Natural dyes can sometimes produce unexpected results, so don’t be surprised if, for example, your red-cabbage dye yields blue eggs. Use the following guide to help you achieve the colors you desire.

  • Deep Gold: Boil eggs in turmeric solution, 30 minutes.
  • Sienna: Boil eggs in onion-skin solution, 30 minutes.
  • Dark, Rich Brown: Boil eggs in black coffee, 30 minutes.
  • Pale Yellow: Soak eggs in room-temperature turmeric solution, 30 minutes.
  • Orange: Soak eggs in room-temperature onion-skin solution, 30 minutes.
  • Light Brown: Soak eggs in room-temperature black coffee, 30 minutes.
  • Light Pink: Soak eggs in room-temperature beet solution, 30 minutes.
  • Light Blue: Soak eggs in room-temperature cabbage solution, 30 minutes.
  • Royal Blue: Soak eggs in room-temperature cabbage solution overnight.
  • Lavender: Soak eggs in room-temperature beet solution, 30 minutes. Follow with room-temperature cabbage solution, 30 seconds.
  • Chartreuse: Soak eggs in room-temperature turmeric solution, 30 minutes. Follow with room-temperature cabbage solution, 5 seconds.
  • Salmon: Soak eggs in room-temperature turmeric solution, 30 minutes. Follow with room-temperature onion-skin solution, 30 minutes.
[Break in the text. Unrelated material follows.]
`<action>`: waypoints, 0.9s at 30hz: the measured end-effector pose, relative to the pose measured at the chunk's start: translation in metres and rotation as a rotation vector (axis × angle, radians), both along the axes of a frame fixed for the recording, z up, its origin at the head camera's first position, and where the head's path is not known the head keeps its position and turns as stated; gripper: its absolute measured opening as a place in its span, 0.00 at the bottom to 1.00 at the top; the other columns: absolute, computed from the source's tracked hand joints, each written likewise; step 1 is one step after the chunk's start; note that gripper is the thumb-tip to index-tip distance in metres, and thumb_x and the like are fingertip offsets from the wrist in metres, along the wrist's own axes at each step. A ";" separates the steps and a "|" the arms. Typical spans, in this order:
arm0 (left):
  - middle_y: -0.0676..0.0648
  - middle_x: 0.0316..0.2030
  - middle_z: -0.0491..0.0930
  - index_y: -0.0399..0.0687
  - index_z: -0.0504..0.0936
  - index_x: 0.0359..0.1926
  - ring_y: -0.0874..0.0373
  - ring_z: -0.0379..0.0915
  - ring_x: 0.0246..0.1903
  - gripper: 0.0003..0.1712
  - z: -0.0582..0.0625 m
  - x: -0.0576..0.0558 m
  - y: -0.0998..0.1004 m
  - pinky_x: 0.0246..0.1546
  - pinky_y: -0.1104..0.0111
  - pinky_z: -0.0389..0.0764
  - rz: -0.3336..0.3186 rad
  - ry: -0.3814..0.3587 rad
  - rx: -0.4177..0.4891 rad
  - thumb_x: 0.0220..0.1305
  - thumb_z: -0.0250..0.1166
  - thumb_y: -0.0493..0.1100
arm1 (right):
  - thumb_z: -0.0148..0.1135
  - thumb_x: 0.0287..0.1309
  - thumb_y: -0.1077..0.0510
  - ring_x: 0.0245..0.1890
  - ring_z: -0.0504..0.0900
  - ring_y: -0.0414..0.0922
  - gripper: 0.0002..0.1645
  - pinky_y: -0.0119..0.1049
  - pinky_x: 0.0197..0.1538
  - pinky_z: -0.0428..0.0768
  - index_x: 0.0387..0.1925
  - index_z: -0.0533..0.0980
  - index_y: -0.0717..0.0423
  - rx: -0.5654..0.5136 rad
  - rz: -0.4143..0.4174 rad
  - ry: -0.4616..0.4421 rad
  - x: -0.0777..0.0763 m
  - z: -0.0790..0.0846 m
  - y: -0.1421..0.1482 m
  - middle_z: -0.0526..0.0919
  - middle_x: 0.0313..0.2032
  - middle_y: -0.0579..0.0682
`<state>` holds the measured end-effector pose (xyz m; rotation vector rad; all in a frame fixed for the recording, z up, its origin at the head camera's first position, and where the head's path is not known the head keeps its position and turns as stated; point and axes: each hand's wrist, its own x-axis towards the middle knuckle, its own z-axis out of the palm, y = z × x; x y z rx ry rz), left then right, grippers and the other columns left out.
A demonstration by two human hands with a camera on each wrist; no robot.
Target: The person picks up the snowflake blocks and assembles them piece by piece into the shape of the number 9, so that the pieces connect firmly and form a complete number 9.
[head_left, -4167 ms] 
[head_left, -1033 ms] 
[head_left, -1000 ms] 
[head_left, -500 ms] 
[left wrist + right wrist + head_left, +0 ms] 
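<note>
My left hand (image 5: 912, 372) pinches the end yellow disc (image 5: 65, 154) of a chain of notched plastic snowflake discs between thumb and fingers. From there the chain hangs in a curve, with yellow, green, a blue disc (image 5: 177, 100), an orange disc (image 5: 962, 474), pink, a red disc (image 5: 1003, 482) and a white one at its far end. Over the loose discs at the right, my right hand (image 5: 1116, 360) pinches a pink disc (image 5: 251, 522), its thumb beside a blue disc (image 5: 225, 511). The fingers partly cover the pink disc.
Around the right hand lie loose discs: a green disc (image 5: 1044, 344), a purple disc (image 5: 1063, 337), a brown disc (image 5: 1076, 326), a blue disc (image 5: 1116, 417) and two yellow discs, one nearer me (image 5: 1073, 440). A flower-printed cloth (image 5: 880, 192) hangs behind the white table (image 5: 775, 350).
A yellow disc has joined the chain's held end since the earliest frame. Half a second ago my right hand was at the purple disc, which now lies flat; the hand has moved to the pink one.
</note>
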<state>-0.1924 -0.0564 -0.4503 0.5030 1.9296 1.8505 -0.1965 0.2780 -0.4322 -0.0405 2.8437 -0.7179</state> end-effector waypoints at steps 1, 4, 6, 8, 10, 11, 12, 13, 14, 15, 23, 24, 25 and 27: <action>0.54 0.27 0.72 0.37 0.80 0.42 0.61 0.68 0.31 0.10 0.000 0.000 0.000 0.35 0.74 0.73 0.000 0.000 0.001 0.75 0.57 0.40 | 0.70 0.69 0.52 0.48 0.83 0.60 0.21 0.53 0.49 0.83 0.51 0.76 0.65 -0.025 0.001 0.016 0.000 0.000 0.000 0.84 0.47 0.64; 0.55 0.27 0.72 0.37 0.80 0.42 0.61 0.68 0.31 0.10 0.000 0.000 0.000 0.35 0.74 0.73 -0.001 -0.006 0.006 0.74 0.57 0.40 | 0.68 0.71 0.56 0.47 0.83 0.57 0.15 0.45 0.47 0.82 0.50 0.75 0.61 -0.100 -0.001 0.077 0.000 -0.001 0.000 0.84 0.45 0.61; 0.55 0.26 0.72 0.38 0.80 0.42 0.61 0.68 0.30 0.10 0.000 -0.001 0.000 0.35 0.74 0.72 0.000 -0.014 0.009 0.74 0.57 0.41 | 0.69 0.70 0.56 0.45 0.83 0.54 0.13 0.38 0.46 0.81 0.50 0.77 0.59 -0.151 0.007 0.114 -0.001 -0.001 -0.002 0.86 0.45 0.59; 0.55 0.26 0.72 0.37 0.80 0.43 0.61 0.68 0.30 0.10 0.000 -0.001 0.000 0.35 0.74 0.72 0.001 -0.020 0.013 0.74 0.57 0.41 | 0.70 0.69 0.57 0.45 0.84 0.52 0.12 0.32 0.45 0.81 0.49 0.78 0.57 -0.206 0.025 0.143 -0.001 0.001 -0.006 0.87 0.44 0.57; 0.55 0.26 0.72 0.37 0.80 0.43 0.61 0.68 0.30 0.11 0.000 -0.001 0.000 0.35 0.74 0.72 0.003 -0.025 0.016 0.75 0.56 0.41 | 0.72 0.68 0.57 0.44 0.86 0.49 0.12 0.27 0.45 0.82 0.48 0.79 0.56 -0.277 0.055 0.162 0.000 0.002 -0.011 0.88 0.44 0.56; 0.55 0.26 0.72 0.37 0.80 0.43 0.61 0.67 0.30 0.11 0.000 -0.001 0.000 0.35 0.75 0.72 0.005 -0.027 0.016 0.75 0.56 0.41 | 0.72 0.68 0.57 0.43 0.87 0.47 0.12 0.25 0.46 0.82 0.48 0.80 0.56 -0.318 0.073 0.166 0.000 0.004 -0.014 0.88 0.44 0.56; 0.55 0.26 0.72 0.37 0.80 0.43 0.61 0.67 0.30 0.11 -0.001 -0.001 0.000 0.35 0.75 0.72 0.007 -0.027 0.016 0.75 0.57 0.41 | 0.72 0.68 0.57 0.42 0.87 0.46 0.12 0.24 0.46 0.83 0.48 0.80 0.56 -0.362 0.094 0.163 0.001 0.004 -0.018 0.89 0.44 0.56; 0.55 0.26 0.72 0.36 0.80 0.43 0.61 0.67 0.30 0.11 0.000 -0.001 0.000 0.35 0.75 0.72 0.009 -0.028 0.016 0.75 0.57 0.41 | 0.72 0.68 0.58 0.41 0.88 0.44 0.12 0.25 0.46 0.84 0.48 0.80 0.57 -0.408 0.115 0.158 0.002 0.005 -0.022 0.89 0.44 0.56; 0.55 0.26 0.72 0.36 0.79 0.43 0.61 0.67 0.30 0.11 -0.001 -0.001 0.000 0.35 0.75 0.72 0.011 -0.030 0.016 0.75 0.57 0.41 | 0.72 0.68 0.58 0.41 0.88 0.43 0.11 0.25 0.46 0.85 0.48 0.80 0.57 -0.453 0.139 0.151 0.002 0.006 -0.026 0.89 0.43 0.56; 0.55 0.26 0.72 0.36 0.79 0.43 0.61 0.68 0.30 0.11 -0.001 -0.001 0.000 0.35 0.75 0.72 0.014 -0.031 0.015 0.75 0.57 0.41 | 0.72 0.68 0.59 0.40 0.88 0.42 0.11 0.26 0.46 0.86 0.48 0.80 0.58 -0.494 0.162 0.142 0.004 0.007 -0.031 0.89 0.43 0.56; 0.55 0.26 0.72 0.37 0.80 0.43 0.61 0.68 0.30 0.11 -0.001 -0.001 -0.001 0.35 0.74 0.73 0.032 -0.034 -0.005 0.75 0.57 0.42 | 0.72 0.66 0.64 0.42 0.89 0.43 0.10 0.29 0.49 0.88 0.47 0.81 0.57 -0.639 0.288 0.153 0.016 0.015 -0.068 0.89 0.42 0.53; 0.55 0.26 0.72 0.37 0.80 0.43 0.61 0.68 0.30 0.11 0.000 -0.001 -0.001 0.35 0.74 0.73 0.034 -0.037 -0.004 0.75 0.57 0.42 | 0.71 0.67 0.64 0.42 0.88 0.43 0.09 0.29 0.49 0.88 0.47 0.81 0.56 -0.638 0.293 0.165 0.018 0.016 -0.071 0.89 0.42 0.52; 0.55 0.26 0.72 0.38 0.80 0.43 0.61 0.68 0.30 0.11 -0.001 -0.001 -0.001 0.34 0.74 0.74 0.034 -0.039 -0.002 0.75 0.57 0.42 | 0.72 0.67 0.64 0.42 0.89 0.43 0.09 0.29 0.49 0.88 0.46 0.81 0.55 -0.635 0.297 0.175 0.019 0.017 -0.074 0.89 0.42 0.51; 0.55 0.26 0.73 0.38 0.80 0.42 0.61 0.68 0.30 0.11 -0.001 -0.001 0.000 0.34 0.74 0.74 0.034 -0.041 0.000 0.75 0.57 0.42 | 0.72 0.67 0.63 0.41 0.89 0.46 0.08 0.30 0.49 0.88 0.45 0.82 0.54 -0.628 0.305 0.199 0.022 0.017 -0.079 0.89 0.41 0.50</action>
2) Go for Natural Candy/Chocolate

While the natural candy still has as much sugar as any other candy, they usually are free of artificial dyes and additives.

You can find these at the health food store, or even the health food section of your grocery store. I saw camino chocolate bunnies at Zehrs on the weekend!

I bought mine through as I find it challenging to get out of the house these days. They had some natural fuzzy peaches, which if I ever eat candy…this is the one I would pick!

3) Give a Prize Instead

My mother started this with me when I was little, and I looked so forward to it every year. She would make a treasure hunt and stuff clues in the Easter eggs instead of candy. I would open the egg and it would take me all over the house and outside searching for the next clue. At some of the stops I would get a prize…and some I would get chocolate. It sure made my Easter experience a great one…and gave me a ton of exercise in the process!